__EXERCISE DESCRIPTION__:
Of the lines listed below, return exactly those that run from the line containing "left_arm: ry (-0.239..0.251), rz" through the line containing "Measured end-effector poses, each", both included.

__MATERIAL PROVIDED__:
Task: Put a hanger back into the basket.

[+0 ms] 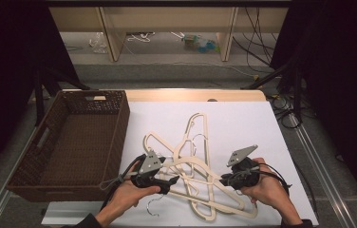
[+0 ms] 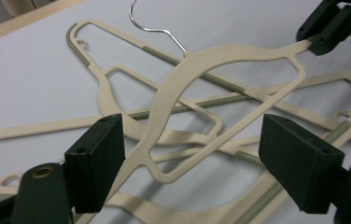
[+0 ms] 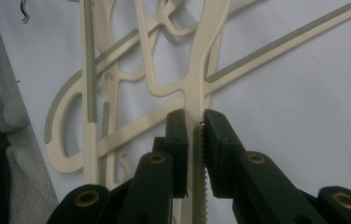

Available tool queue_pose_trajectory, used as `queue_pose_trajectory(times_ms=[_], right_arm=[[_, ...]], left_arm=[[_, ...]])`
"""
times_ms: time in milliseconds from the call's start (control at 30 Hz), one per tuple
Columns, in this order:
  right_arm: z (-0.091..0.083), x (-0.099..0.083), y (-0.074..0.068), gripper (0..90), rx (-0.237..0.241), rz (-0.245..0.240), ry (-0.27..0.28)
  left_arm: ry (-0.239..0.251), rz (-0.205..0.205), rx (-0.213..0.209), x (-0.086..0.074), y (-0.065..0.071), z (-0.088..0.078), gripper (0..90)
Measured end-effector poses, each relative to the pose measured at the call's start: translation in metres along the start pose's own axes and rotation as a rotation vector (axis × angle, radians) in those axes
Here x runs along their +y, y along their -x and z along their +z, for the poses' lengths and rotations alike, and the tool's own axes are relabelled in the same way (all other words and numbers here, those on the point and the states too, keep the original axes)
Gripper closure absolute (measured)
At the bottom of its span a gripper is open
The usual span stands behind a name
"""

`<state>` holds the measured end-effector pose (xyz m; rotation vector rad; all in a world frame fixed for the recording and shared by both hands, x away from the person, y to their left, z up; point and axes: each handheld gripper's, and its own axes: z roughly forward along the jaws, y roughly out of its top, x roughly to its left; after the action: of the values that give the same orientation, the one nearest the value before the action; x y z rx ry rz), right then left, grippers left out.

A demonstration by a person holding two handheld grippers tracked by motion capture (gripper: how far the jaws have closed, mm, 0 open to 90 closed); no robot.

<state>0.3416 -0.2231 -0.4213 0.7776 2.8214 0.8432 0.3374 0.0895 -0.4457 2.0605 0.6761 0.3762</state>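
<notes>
A dim room with dark curtains on both sides and a pale wooden shelf frame behind surrounds the table, whose top is laid with a white sheet (image 1: 243, 123). We see a brown wicker basket (image 1: 115, 137) standing empty along the sheet's left edge, and a tangle of cream hangers (image 1: 193, 164) heaped near the front edge, between our two hands. Our right gripper (image 3: 195, 122) is clamped tight on the ribbed end of the topmost hanger (image 2: 190, 77), its pads pressed flat on either side of the thin arm, and the hanger runs away from those jaws toward the left hand. Our left gripper (image 2: 190, 156) stands wide apart, nothing touching either pad, with that same hanger's curved shoulder loop lying between the jaws and slightly ahead of them. The hanger's long axis runs roughly across the table from right gripper to left, so its free end is nearest the left hand, on the basket's side. We judge the next step to be closing the left jaws on that loop, so the hanger can be lifted clear of the others.
</notes>
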Motion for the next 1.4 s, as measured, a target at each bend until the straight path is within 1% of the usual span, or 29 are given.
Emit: queue_pose_trajectory(times_ms=[33, 100, 133, 167, 233, 267, 333, 367, 400, 467, 500, 533, 567, 600, 633, 700, 800, 867, 933, 967, 1000, 1133, 1167, 1200, 1233, 1300, 1333, 1367, 1400], right_arm=[[-0.002, 0.001, -0.001, 81.0, 0.002, -0.009, -0.008], [-0.002, 0.001, -0.001, 81.0, 0.005, -0.011, -0.011], [-0.003, 0.002, -0.003, 81.0, 0.002, -0.017, -0.013], [-0.003, 0.002, -0.003, 81.0, 0.002, -0.017, -0.013], [-0.005, 0.003, -0.005, 81.0, 0.004, -0.017, -0.020], [-0.005, 0.003, -0.005, 81.0, 0.004, -0.017, -0.020], [-0.006, 0.004, -0.006, 81.0, 0.002, -0.024, -0.020], [-0.006, 0.004, -0.006, 81.0, 0.002, -0.024, -0.020], [-0.005, 0.004, -0.006, 81.0, 0.000, -0.035, -0.012], [-0.006, 0.004, -0.007, 81.0, 0.002, -0.032, -0.019], [-0.005, 0.004, -0.007, 81.0, -0.002, -0.036, -0.006], [-0.005, 0.005, -0.008, 81.0, 0.005, -0.035, -0.019], [-0.005, 0.005, -0.008, 81.0, 0.005, -0.035, -0.019], [-0.005, 0.005, -0.008, 81.0, 0.003, -0.037, -0.019], [-0.005, 0.005, -0.008, 81.0, 0.006, -0.050, -0.015], [-0.005, 0.005, -0.008, 81.0, 0.007, -0.052, -0.013], [-0.004, 0.006, -0.010, 81.0, 0.004, -0.060, -0.007], [-0.004, 0.007, -0.011, 81.0, 0.013, -0.070, -0.013], [-0.004, 0.008, -0.012, 81.0, 0.018, -0.078, -0.016], [-0.004, 0.008, -0.012, 81.0, 0.018, -0.078, -0.016], [-0.004, 0.008, -0.013, 81.0, 0.027, -0.081, -0.015], [-0.004, 0.008, -0.014, 81.0, 0.025, -0.095, -0.020], [-0.004, 0.008, -0.013, 81.1, 0.033, -0.102, -0.020], [-0.004, 0.008, -0.014, 81.1, 0.021, -0.105, -0.015], [-0.006, 0.007, -0.013, 81.1, 0.039, -0.119, -0.015], [-0.006, 0.006, -0.013, 81.2, 0.037, -0.124, -0.005], [-0.007, 0.006, -0.013, 81.3, 0.051, -0.126, -0.010], [-0.007, 0.005, -0.013, 81.3, 0.055, -0.130, -0.005], [-0.008, 0.004, -0.012, 81.5, 0.067, -0.142, -0.007]], left_arm=[[-0.006, -0.007, 0.006, 0.002, -0.005, 0.004, 24.9], [-0.007, -0.007, 0.003, 0.003, -0.006, 0.007, 26.2], [-0.003, -0.017, -0.008, 0.004, -0.007, 0.010, 28.9], [-0.021, -0.003, -0.020, 0.005, -0.009, 0.012, 28.9], [-0.034, -0.016, -0.045, 0.007, -0.010, 0.018, 28.9], [-0.036, -0.012, -0.041, 0.008, -0.009, 0.021, 28.9], [-0.048, 0.000, -0.055, 0.011, -0.010, 0.028, 29.3], [-0.043, -0.004, -0.060, 0.012, -0.011, 0.031, 29.3], [-0.047, -0.022, -0.084, 0.014, -0.012, 0.037, 30.2], [-0.038, -0.028, -0.075, 0.014, -0.012, 0.040, 30.2], [-0.041, -0.021, -0.079, 0.015, -0.013, 0.043, 30.5], [-0.050, -0.007, -0.104, 0.015, -0.017, 0.047, 32.0], [-0.050, -0.007, -0.104, 0.015, -0.017, 0.047, 33.2], [-0.045, -0.028, -0.121, 0.014, -0.016, 0.049, 33.2], [-0.049, -0.029, -0.156, 0.014, -0.018, 0.051, 36.6], [-0.048, -0.036, -0.158, 0.014, -0.018, 0.051, 37.0], [-0.041, -0.044, -0.186, 0.014, -0.021, 0.054, 38.6], [-0.052, -0.056, -0.232, 0.014, -0.022, 0.055, 39.3], [-0.050, -0.056, -0.243, 0.014, -0.021, 0.056, 44.5], [-0.053, -0.067, -0.252, 0.014, -0.020, 0.056, 44.5], [-0.059, -0.055, -0.256, 0.015, -0.020, 0.055, 46.6], [-0.063, -0.057, -0.288, 0.015, -0.020, 0.054, 51.3], [-0.067, -0.063, -0.291, 0.015, -0.020, 0.052, 53.1], [-0.066, -0.057, -0.312, 0.015, -0.022, 0.051, 54.5], [-0.067, -0.061, -0.317, 0.016, -0.022, 0.049, 57.4], [-0.073, -0.058, -0.338, 0.017, -0.022, 0.045, 58.7], [-0.074, -0.053, -0.348, 0.017, -0.022, 0.043, 59.8], [-0.071, -0.046, -0.369, 0.017, -0.022, 0.041, 61.4], [-0.070, -0.056, -0.390, 0.017, -0.022, 0.038, 63.0]])
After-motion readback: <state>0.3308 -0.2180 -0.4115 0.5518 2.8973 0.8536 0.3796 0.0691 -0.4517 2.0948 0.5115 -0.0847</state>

__YOUR RESPONSE__:
  left_arm: ry (-0.239..0.251), rz (-0.205..0.205), rx (-0.213..0.209), x (-0.086..0.074), y (-0.065..0.071), z (-0.088..0.078), gripper (0..90)
Measured end-effector poses, each relative to the pose measured at the call's start: translation in metres along the start pose's own axes and rotation as a rotation vector (axis × angle, radians) in those axes

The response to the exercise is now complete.